2) Combinatorial strategies: Rational and synergistic combination therapies can be designed to lower the risk of resistance and prolong the benefits of immunotherapy. This may involve combining ICIs or adding different treatment modalities such as chemotherapy or local therapies.
3) Enhancing immune response: Strategies that aim to enhance the immune response of T and NK cells have shown promise in overcoming immunotherapy resistance. This can be achieved through various approaches, such as targeting immunosuppressive factors in the TME.
4) Targeting specific mechanisms: Identifying specific mechanisms of resistance, such as inactivation of antigen presentation, can help develop tailored therapies to overcome resistance.
We are interested in Original Research, Systematic Review, Methods, Review/Mini Review, Clinical Trial, Case Report, Brief Research Report, Study Protocol, and Technology and Code articles focusing on, but not limited to, the following areas:
• Various cellular and molecular alterations within the TME that contribute to immunotherapy resistance, particularly the resistance mechanisms that are currently being targeted by novel therapeutic strategies. This can include intrinsic mechanisms (e.g., cell signaling, immune recognition, gene expression), extrinsic mechanisms (e.g., T cell activation, neo-angiogenesis), and specific pathways or molecules that play a role in immunotherapy resistance.

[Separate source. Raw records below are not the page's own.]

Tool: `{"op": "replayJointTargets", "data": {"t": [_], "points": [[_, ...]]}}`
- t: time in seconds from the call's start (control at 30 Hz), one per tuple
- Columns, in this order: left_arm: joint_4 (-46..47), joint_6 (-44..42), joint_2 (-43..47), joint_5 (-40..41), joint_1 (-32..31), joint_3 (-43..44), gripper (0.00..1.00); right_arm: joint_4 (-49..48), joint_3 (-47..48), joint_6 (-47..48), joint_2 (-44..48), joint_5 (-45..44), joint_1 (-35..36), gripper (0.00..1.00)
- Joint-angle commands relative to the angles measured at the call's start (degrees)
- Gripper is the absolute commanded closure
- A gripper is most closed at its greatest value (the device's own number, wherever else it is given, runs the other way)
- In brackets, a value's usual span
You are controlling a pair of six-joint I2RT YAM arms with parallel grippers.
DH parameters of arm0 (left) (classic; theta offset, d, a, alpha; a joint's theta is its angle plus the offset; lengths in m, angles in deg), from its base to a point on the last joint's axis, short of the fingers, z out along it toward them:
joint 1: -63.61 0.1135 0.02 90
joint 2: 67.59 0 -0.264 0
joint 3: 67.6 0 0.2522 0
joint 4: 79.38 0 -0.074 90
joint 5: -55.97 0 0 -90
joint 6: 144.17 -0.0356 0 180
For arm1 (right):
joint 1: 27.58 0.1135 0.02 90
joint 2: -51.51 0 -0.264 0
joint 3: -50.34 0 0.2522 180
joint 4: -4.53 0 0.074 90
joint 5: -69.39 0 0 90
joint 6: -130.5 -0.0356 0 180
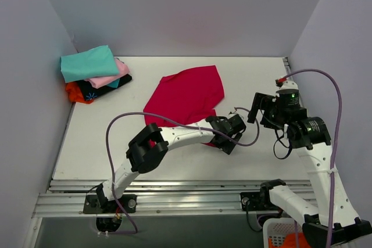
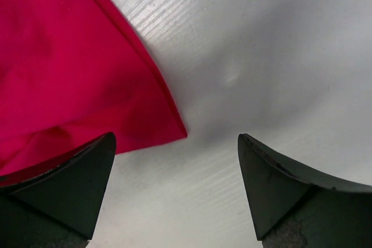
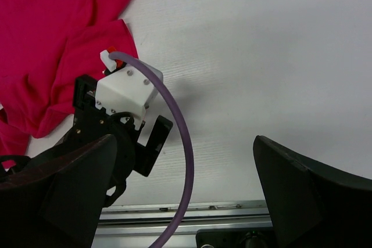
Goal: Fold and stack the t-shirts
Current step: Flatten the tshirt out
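Observation:
A large crimson-red t-shirt [image 1: 187, 96] lies loosely spread and rumpled in the middle of the white table [image 1: 104, 143]. Its near corner [image 2: 70, 74] shows in the left wrist view, just left of and beyond the fingertips. My left gripper [image 1: 228, 137] [image 2: 175, 137] hovers open over bare table at that corner, holding nothing. My right gripper [image 1: 257, 108] [image 3: 184, 139] is open and empty a little to the right, looking down at the left wrist [image 3: 125, 88] and the red shirt [image 3: 52, 33]. Folded teal [image 1: 87, 63], pink [image 1: 111, 77], black [image 1: 110, 87] and orange [image 1: 75, 93] shirts sit stacked at the far left.
White walls close in the table at the back and both sides. An aluminium rail [image 1: 174, 193] runs along the near edge. A purple cable [image 3: 180, 143] from the left wrist hangs between my right fingers' view and the table. An orange-and-white basket [image 1: 279, 237] sits below at the right.

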Motion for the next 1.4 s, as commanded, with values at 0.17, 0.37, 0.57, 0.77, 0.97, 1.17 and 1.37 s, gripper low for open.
{"op": "replayJointTargets", "data": {"t": [0.17,0.37,0.57,0.77,0.97,1.17,1.37], "points": [[5.2,4.7,-3.7,0.0,3.0,-1.4,0.04,2.6,1.2,-0.4,-1.3,-0.7,-0.4,0.00],[8.5,7.1,-1.8,0.2,5.0,-8.9,0.00,1.5,1.1,-0.1,-3.3,-0.1,-0.4,0.00],[9.7,8.1,-0.1,0.1,6.3,-13.1,0.33,0.5,1.2,-0.1,-4.8,-0.3,-0.4,0.00],[10.3,7.9,1.2,-0.5,6.4,-15.3,0.98,0.4,1.7,-0.3,-4.8,-1.6,-0.4,0.00],[7.6,6.7,8.3,-0.5,6.4,-16.9,0.98,-4.2,3.1,-1.5,-6.1,-4.7,-0.5,0.04],[1.6,9.4,25.9,1.2,6.2,-24.4,0.98,-15.5,6.0,-5.7,-18.4,3.8,-1.9,0.10],[-8.2,15.2,42.5,5.0,5.5,-35.1,0.98,-19.9,14.2,-7.3,-34.4,12.9,-1.9,0.00]]}}
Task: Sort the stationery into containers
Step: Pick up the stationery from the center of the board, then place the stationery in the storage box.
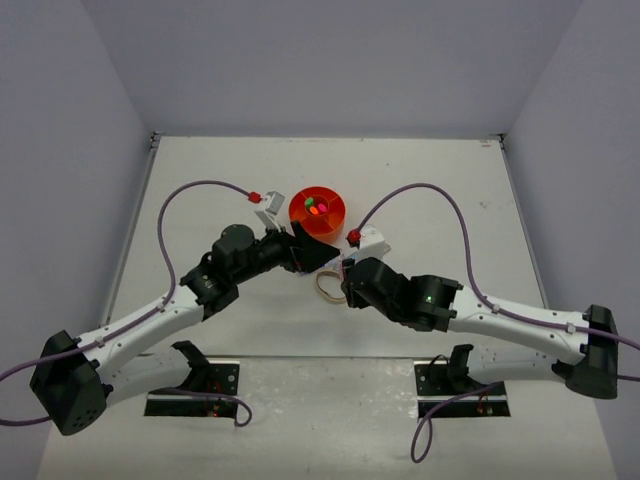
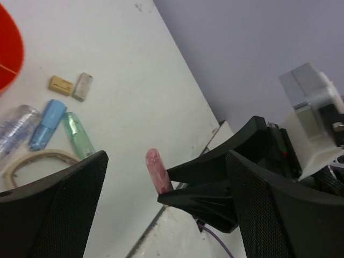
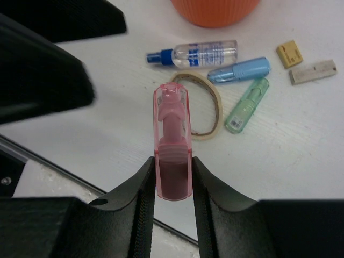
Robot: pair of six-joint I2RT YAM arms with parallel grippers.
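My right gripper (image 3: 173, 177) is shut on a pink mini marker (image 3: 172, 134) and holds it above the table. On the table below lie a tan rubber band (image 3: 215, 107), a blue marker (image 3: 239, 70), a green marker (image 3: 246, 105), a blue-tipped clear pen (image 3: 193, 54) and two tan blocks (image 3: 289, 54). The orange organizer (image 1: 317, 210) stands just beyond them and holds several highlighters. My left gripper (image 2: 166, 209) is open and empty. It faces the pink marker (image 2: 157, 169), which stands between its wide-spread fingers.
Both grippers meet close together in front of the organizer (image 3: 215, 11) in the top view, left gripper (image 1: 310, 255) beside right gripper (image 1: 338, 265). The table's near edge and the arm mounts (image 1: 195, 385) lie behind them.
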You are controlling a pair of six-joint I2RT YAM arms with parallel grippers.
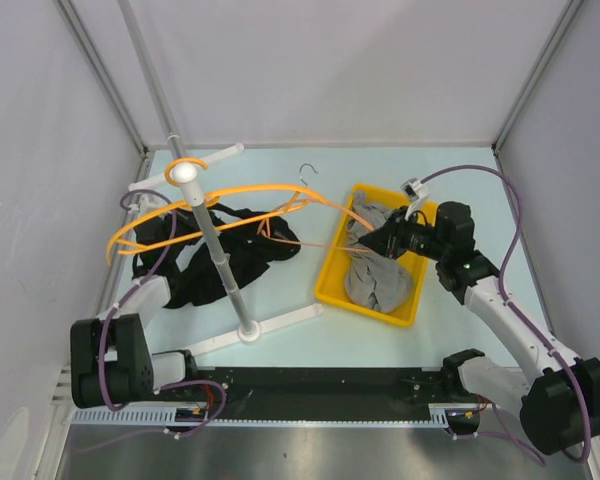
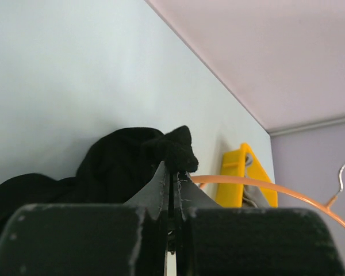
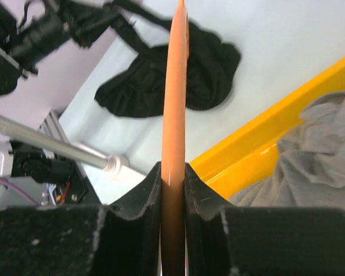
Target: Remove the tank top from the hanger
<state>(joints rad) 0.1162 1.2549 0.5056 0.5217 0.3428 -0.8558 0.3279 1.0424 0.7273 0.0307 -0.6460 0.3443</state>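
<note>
Resting on the pale table (image 1: 430, 170), tank top (image 2: 121, 158) pinched in left hand (image 2: 171, 172); right hand (image 3: 172, 175) clamps hanger (image 3: 173, 86).

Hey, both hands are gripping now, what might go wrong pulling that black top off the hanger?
The left hand pinches only a small fold of the black top, so it may slip free. The top lies bunched beside the rack pole, so a pull might snag there. The right hand holds the thin hanger, which may twist in its grip.
</note>
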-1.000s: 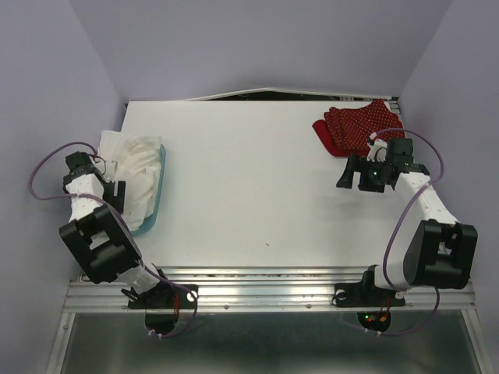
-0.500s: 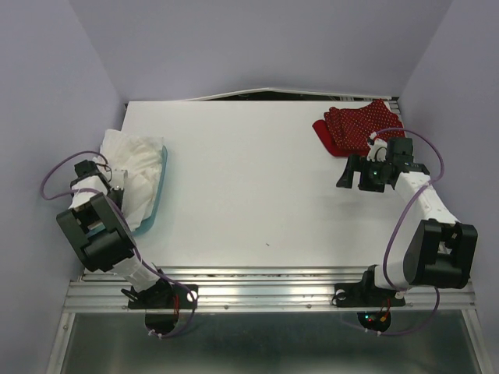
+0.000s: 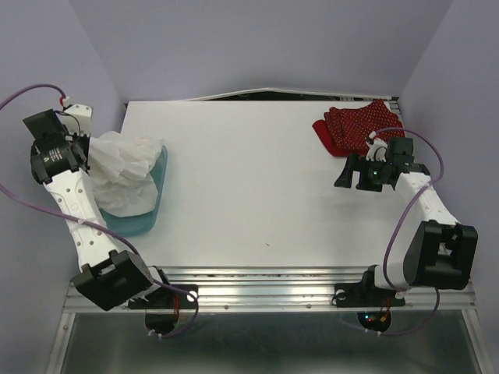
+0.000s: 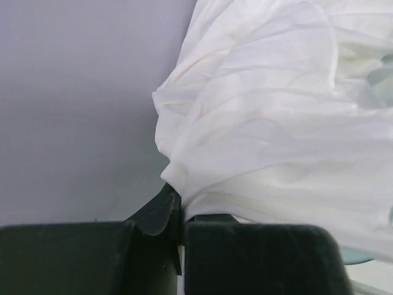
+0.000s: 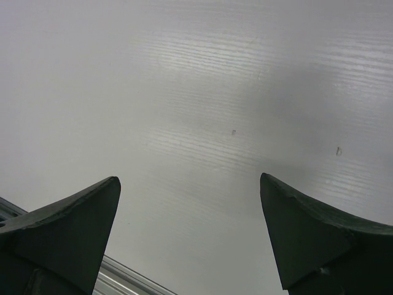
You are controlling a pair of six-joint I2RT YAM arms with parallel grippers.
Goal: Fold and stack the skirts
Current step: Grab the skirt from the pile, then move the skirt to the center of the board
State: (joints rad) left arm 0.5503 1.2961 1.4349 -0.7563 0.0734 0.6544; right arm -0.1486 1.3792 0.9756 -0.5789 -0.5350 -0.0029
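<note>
The white skirt (image 3: 125, 167) hangs bunched and wrinkled above the teal tub (image 3: 153, 209) at the table's left edge. My left gripper (image 3: 83, 149) is raised beside the left wall and shut on the skirt's edge. In the left wrist view the jaws (image 4: 178, 209) pinch a corner of the white skirt (image 4: 270, 123), which drapes away to the right. The red polka-dot skirt (image 3: 359, 127) lies crumpled at the far right corner. My right gripper (image 3: 352, 173) hovers just in front of it, open, with only bare table between its fingers (image 5: 86, 215).
The tub sits at the left edge of the white table (image 3: 257, 179). Purple walls close in on both sides. A metal rail (image 3: 265, 284) runs along the near edge by the arm bases.
My left gripper has shut on the white skirt and risen up and back, lifting the cloth out of the tub. The right arm has stayed still.
</note>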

• Preclinical and clinical treatment approaches that have shown promise in lowering the risk of resistance and prolonging the benefits of immunotherapy
• Combination therapies that aim to overcome immunotherapy resistance
• The emerging role of antibody-drug conjugates (ADCs) in shaping the immune microenvironment and increasing treatment efficacy of ICIs
Manuscripts consisting solely of bioinformatics or computational analysis of public genomic or transcriptomic databases which are not accompanied by robust and relevant validation (clinical cohort or biological validation in vitro or in vivo) are out of scope for this topic.

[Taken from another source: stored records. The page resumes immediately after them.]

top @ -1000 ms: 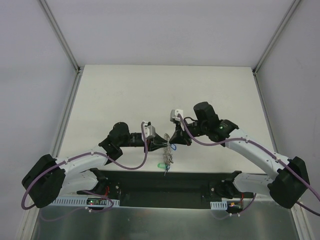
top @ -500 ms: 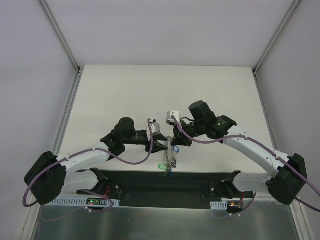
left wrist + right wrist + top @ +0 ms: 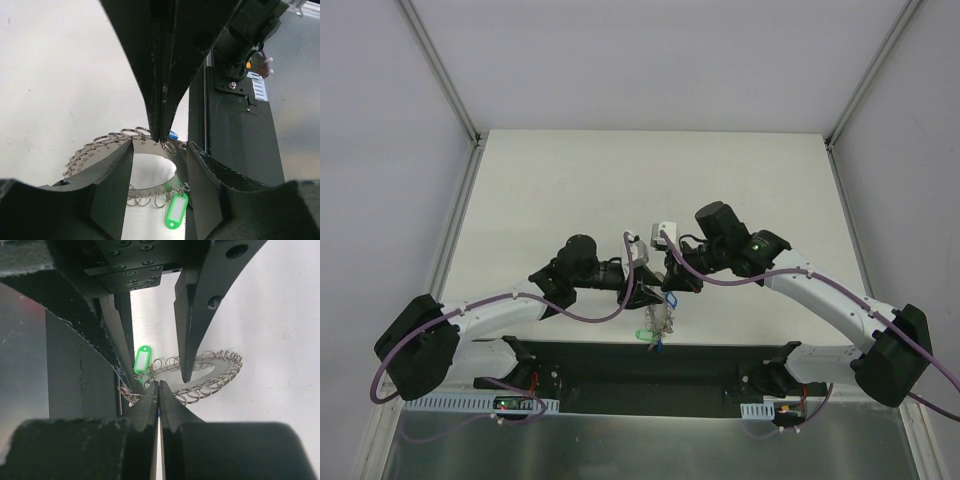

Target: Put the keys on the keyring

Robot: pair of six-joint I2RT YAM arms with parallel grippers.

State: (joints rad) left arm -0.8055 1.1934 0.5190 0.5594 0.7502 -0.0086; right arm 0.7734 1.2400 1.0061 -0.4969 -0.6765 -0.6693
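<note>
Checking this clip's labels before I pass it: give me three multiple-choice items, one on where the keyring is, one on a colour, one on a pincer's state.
1. Where is the keyring? A) at the near edge of the table; B) at its far left corner; C) on the left wall.
2. What colour is the plastic tag hanging on it? A) red; B) green; C) yellow.
3. How is the left pincer? A) shut on the tag; B) open, fingers either side of the ring; C) out of view.
Key: 1A, the top view shows it there; 2B, both wrist views show green; 3B, its fingers stand apart.
</note>
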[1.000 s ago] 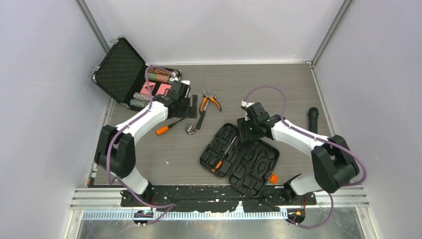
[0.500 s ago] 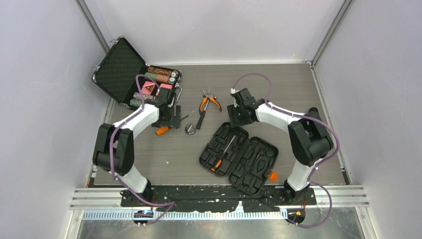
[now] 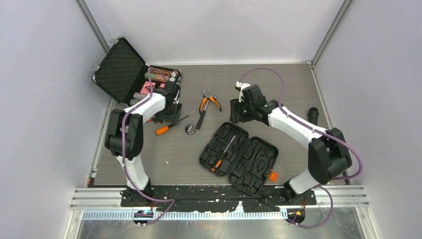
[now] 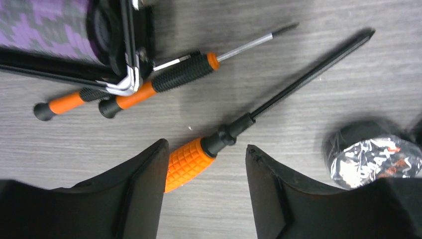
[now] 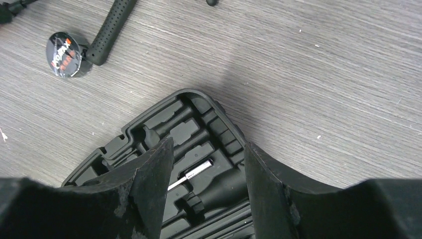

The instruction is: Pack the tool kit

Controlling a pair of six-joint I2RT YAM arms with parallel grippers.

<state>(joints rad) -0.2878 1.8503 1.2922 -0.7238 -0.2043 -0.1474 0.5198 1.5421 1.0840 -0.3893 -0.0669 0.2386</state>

Keywords: PD-1 inhibitor, Tumor microenvironment, immunotherapy response, resistance to PD-1 inhibitor, PD-1/PD-L1 blockade, cancer immunotherapy, T cells, NK cells, immunotherapy resistance
Important Note: All contributions to this Research Topic must be within the scope of the section and journal to which they are submitted, as defined in their mission statements. Frontiers reserves the right to guide an out-of-scope manuscript to a more suitable section or journal at any stage of peer review.